Late last year the society decided that enough was enough and purchased a CNC router. A CNC is a simple machine at its core. It consists of a rapidly spinning tool that cuts away at material, which is then mounted on driven guide rails, controlling its position in space. Using this system in combination with computer controls, a CNC router can cut out almost any geometry that we choose.

BLUEsat's CNC Router
BLUEsat’s CNC Router

The process for making a part on the CNC has three stages:

  1. Model the part in CAD, we use Autodesk Inventor.
  2. Create a tool path using CAM software, we use HSM
  3. Secure your material to the CNC router, load the tool path, and begin cutting.

One of the parts that we made recently was an aluminium work holding jig. The model is shown below. This part has some complex features such as bottom rails, notched sides, counterbored holes and raised supports. To make this part by hand would take days and a very competent machinist, and we don’t have access to either.

Jig Plate CAD model
Jig Plate CAD model

Using this model, a tool path was developed with CAM software. The program does most of the heavy lifting, but the user must define the positions of each feature, the speed the machine moves at and how fast it will spin. These speeds are very important to the quality of the final piece and must be tailored to each feature. Below is an example of what the tool path looks like on the computer, red lines indicate that the machine is moving, blue lines show it is cutting.

 

Jig Plate CAM operations
Jig Plate CAM operations

Finally, with our tool path created, we were ready to set up the CNC itself. The material needs to be secured to the surface of the bed to prevent any movement during the cutting operation. This can be done in a number of ways, such as using a machine vice or work holding clamps.
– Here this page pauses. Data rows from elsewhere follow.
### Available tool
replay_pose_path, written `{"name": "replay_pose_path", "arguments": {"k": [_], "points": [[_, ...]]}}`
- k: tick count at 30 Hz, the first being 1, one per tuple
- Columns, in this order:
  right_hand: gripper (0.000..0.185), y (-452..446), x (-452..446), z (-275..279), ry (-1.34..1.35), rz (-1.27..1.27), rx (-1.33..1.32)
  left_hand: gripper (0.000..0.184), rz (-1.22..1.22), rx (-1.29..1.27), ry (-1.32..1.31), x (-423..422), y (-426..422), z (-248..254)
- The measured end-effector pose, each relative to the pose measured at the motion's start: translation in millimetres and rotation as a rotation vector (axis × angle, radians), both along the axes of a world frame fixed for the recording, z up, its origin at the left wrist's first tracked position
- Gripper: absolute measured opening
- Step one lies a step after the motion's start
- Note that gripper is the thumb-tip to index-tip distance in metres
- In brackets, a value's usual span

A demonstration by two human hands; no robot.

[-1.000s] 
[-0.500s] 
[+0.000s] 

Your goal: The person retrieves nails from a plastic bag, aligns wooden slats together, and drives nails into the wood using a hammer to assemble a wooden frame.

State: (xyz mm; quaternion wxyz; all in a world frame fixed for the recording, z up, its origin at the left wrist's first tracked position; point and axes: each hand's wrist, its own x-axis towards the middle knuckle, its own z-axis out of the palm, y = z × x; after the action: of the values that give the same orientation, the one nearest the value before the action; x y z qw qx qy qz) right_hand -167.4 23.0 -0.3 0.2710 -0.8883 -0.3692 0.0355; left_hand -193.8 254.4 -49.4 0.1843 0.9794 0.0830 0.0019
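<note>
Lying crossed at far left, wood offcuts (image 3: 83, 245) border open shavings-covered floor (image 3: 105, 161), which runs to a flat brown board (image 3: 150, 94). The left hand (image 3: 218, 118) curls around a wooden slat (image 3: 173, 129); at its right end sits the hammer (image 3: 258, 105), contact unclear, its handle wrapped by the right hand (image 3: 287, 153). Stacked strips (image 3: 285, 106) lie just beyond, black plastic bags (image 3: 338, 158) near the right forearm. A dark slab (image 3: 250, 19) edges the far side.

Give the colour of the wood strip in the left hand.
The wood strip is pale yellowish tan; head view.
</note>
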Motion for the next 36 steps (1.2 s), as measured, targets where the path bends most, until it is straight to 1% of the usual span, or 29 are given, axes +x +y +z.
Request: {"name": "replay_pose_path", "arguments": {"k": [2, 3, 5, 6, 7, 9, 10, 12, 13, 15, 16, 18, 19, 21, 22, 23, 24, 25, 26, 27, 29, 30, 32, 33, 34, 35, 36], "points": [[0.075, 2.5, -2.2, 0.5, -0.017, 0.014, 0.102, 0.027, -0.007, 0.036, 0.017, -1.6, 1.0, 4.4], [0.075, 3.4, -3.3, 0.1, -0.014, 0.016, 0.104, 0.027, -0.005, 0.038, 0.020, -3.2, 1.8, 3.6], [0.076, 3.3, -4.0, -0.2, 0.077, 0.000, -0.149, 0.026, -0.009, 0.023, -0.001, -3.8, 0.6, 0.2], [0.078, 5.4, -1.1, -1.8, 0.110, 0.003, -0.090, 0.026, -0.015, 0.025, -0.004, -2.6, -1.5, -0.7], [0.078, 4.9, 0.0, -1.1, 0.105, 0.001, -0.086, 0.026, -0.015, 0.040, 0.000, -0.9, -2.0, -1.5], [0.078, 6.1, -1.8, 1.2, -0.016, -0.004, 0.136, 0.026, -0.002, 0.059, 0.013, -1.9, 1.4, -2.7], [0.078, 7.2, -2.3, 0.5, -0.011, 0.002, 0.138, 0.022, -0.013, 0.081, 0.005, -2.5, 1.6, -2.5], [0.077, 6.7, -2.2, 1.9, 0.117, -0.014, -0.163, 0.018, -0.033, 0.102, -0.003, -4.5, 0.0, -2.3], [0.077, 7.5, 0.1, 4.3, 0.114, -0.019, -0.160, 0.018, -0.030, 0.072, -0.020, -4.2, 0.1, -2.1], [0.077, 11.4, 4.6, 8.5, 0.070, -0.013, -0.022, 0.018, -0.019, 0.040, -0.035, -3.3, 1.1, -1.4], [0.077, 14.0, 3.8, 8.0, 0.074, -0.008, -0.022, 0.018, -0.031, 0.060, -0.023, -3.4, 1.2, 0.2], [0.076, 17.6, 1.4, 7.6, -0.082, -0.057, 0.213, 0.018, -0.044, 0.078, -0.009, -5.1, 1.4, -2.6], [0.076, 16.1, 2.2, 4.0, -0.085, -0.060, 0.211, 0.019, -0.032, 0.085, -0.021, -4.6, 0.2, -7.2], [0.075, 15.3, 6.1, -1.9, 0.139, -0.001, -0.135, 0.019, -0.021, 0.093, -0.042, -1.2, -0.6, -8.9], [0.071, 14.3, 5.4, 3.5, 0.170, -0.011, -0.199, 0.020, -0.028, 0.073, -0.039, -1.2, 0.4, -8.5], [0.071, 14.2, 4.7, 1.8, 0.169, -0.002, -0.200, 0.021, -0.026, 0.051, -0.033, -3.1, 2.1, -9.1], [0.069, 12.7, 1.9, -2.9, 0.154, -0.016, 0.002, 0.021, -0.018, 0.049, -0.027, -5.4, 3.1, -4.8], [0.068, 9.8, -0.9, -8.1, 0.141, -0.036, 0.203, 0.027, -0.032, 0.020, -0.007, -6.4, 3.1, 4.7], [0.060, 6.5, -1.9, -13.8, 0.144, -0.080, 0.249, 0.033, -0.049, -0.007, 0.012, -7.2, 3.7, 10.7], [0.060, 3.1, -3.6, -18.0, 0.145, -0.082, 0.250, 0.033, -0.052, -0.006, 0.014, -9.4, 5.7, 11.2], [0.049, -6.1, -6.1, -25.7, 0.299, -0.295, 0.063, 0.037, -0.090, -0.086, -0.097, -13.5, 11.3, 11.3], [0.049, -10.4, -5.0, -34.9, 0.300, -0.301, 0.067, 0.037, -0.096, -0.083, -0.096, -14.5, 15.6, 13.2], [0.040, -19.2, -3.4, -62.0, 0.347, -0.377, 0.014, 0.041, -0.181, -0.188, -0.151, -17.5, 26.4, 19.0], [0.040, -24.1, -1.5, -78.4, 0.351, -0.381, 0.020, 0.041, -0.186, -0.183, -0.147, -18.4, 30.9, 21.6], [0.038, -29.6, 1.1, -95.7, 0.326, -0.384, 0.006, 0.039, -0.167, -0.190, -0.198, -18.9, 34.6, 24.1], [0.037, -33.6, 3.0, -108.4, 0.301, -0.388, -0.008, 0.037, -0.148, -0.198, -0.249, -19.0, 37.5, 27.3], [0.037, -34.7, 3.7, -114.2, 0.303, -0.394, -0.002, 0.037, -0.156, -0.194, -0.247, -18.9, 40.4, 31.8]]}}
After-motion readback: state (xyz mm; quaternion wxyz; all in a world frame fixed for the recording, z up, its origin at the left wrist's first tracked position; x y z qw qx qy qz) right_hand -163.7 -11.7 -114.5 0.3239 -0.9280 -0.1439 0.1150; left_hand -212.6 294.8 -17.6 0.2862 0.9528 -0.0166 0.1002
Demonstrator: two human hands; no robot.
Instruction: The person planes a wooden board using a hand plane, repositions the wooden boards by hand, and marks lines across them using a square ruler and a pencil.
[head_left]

For this piece, we started with work holding clamps and then secured it using holes drilled into the material itself.

Now onto the fun part, the cutting. The tool path is loaded onto the CNC and the machine is set to run. Generally, we do a single operation at a time. This gives us time to clean up after each cut and inspect if it was successful. Here are a few videos of cutting.

 

 

 

 

All up, this part took 6hrs to machine. That included the setup, cutting and cleaning up of the part. Below is the final part:

Completed Jig Plate
Completed Jig Plate
Bottom View
Bottom View

 

 

 

 

 

 

 

 

 

 

 

Using our CNC has allowed for rapid prototyping of parts, drastically reduced lead times and most importantly, cut manufacturing costs by an order of magnitude.